In the assembly, when I asked if most of the students thought the 60s were about sex, drugs, and rock and roll -- many hands went up. I'm not sure that I contributed much to enlarging the worldview of the students, but I do understand that the complex politics of the 60s -- not just the women's movement -- has been dropped out of our collective memory. And it made me understand why it is important to keep posting your reactions to the book. This is a shared history whose ramifications are ongoing. Gender is just a part of it.
Young women do not understand that they are still in the middle of an unfinished social revolution; and men (Mr. Thornberry excepted) generally think the whole subject is beside the point and 'let's move on'.
Certainly one of my most challenging audiences.
Sunday, September 13, 2009
Brunch with WNBA
The members of the Washington branch of the WNBA have done some excellent word of mouth promotion for my book and their president N.C. Weil reviewed the book in their local newsletter. (Excerpt from it reprinted below)
I hope I can find the photograph of my book that one of the members brought as a testimonial of how much in the book "spoke" to her. She held it up and it had at least a hundred tabs sticking out of it. Such a good visual reminder of how one person's experience resonates with others. After all, that's the point!

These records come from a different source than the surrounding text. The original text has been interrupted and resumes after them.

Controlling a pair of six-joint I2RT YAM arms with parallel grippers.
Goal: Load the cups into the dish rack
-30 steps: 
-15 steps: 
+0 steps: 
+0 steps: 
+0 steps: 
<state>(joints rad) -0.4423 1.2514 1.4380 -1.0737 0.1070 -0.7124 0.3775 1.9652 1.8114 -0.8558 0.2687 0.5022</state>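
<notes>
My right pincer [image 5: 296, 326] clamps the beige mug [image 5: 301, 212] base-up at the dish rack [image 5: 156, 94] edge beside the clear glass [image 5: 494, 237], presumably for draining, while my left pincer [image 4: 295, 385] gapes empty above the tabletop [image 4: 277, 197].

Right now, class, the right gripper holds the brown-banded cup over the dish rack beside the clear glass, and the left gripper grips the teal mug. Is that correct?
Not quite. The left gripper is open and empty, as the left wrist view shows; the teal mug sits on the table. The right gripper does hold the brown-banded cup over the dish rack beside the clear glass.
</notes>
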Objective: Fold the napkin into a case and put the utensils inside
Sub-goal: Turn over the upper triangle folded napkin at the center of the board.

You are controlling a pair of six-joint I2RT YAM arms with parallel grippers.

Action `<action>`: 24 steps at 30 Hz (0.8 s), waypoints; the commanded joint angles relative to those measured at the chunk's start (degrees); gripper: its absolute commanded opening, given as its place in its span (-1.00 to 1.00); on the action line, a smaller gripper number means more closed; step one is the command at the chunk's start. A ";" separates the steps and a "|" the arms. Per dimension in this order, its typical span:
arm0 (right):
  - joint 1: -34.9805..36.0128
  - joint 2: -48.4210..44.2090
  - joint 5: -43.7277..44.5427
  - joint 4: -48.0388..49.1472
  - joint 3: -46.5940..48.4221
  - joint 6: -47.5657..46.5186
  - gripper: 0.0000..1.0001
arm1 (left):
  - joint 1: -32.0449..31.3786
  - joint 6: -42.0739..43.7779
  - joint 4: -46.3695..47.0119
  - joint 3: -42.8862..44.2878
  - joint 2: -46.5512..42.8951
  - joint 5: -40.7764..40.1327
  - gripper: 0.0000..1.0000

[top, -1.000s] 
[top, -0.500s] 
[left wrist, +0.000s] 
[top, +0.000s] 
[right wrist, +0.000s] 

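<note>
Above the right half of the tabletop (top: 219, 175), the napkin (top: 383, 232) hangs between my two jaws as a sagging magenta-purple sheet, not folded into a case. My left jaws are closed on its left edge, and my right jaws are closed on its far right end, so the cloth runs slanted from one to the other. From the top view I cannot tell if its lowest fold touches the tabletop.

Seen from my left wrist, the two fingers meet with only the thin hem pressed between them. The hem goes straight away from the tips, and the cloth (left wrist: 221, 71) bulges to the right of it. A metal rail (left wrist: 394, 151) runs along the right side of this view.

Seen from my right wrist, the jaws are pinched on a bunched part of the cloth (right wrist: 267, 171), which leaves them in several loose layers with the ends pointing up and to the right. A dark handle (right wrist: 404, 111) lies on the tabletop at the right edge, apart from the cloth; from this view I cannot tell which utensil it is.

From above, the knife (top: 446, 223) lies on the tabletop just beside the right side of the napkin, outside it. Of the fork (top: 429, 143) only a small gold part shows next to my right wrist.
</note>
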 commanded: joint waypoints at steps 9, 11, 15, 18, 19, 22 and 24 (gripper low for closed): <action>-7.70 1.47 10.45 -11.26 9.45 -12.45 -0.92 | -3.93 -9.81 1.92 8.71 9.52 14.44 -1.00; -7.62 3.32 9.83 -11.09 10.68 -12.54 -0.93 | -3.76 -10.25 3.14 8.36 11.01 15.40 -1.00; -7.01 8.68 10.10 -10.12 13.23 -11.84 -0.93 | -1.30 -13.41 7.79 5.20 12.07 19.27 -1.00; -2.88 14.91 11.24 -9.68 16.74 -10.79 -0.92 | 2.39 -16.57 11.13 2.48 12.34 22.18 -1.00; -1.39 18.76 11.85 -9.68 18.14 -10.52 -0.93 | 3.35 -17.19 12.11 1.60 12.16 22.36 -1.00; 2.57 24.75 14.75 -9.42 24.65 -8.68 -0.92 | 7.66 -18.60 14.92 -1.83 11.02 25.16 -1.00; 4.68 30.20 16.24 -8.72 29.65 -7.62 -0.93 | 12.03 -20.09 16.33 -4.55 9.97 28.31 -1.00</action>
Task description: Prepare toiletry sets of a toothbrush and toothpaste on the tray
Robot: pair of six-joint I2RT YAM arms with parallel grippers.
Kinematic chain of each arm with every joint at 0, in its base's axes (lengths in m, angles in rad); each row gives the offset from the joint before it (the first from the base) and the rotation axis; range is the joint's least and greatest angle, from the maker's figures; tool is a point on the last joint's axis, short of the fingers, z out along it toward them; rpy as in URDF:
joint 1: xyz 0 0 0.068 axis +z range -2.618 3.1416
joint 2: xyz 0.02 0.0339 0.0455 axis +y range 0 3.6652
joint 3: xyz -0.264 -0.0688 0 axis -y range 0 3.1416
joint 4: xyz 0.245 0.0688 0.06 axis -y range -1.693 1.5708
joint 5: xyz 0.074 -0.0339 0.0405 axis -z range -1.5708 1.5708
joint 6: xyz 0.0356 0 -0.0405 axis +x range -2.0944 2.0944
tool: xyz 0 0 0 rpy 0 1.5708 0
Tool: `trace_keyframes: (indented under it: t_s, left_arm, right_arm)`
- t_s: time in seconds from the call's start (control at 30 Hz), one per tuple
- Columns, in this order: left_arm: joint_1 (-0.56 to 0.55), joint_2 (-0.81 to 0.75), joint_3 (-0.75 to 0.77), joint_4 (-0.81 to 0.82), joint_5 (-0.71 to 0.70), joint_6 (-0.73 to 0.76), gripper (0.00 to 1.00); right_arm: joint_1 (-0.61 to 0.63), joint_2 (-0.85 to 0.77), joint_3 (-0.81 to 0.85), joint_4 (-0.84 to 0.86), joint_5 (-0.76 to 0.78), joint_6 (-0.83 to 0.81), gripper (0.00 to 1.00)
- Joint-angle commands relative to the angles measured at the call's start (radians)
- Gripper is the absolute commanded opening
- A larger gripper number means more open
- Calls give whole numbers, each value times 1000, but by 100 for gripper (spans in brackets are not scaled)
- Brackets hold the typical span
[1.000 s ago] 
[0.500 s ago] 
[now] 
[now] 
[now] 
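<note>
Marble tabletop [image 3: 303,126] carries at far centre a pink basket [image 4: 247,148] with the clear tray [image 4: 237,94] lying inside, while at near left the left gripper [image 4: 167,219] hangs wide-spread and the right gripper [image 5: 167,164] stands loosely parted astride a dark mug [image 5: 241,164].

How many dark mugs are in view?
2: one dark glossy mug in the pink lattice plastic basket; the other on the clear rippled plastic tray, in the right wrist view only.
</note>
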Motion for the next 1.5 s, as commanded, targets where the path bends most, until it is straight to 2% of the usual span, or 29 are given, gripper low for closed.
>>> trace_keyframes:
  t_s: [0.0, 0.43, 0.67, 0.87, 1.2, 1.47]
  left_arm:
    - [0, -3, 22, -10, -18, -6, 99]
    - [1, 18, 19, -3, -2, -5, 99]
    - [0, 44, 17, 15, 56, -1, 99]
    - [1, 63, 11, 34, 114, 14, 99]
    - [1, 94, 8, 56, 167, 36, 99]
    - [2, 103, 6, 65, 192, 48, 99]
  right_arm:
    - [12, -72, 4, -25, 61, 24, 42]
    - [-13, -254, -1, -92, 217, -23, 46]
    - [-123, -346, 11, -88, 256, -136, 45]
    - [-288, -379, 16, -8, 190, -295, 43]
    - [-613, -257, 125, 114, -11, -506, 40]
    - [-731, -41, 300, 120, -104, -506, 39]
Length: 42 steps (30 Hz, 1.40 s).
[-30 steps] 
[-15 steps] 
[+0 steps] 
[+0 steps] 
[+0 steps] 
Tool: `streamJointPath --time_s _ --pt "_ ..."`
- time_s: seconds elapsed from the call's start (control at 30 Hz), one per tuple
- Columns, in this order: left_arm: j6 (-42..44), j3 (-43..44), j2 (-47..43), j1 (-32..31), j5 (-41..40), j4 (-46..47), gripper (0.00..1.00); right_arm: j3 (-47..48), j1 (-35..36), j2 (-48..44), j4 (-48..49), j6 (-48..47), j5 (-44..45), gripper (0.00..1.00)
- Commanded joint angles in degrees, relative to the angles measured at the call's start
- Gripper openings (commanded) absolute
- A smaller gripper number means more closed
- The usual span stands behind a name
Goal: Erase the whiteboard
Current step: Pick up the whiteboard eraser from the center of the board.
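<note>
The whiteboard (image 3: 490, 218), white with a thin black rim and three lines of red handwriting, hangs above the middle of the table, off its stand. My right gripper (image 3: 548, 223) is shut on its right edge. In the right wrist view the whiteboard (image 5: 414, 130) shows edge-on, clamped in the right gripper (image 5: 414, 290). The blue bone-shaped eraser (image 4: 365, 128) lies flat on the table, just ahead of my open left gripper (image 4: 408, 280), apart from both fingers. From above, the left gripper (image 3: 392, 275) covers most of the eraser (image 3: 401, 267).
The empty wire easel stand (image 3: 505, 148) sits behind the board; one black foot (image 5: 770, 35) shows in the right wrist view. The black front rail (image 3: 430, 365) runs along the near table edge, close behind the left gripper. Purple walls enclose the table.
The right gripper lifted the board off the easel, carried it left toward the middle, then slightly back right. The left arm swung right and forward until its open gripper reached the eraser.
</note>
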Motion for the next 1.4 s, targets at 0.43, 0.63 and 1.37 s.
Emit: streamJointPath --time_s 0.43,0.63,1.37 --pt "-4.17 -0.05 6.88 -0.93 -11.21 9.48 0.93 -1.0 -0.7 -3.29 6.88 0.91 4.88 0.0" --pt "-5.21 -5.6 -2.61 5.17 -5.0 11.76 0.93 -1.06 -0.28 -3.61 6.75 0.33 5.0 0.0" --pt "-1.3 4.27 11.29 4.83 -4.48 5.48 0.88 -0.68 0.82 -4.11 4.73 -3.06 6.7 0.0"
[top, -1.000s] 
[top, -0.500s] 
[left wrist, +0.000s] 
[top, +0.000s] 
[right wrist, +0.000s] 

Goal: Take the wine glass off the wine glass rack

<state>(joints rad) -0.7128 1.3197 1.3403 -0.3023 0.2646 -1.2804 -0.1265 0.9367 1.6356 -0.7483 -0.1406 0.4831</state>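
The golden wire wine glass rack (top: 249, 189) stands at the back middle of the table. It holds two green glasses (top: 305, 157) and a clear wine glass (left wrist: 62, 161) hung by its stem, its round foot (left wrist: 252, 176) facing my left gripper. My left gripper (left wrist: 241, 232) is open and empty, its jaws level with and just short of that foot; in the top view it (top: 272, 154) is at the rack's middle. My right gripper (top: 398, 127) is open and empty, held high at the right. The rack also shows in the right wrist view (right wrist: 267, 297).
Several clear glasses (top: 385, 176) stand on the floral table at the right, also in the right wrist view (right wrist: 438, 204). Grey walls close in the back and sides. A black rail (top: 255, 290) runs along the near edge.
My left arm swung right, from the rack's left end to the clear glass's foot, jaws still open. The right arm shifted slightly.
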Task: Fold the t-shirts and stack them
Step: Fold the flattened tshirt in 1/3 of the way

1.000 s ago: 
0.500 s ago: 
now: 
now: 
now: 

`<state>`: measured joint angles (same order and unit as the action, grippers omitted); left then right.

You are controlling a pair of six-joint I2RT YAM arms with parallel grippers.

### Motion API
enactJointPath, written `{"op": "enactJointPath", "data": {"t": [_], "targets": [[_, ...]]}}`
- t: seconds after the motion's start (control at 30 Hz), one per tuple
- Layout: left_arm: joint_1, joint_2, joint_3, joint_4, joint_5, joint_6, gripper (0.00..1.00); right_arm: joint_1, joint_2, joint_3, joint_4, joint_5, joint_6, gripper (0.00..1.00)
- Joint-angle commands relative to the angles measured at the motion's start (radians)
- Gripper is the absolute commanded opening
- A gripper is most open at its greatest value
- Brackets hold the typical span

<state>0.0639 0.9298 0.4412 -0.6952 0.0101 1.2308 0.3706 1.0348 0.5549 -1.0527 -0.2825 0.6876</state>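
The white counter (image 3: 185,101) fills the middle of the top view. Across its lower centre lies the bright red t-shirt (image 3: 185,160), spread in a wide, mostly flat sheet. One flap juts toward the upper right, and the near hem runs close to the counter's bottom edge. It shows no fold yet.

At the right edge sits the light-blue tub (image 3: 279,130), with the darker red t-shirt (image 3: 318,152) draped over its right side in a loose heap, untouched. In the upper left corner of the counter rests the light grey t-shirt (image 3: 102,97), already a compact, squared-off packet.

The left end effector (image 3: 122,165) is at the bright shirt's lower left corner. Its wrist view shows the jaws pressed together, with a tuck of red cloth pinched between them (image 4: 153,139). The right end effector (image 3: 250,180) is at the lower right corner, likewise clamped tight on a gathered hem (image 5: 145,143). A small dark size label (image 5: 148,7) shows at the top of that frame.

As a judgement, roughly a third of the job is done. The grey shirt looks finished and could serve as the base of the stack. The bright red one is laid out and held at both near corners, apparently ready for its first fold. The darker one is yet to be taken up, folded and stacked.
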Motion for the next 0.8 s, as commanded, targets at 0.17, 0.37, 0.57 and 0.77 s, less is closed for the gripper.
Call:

Thursday, September 10, 2009
Las Vegas and Black Mountain Institue
Sunday, September 6, 2009
On Doing It All!
Others' comments show how effectively you've evoked a response from women struggling to understand how feminist efforts and gains have led us to this weird place where women get to "do it all", including floors and botox; where women are news anchors - but apparently only if blond and coiffed - and to... Sarah Palin! - Good Lord, where to begin to deconstruct that piece of work! (Is she somehow the resurrected spirit of Louise Day Hicks with a makeover?). Your work does such a fine job of melding political and social history - I can't think of anything like it for the period of time covered.
My main thought, on finishing the book, (besides my jealousy at you having spent an afternoon with John LeCarre), was that this woman has a novel inside her! The moments when you describe inchoate knowledge of yourself and your needs, the travel anecdotes, the character descriptions, all convince me of it. Maybe someday? (I write book reviews too, will keep an eye out)
Anyway, heartfelt congratulations and thanks for a wonderful reading experience. Laurie S.
Thursday, September 3, 2009
Arrive in Washington DC as Kluge Fellow
The number of police and security arrangements quite formidable. Library fabulous.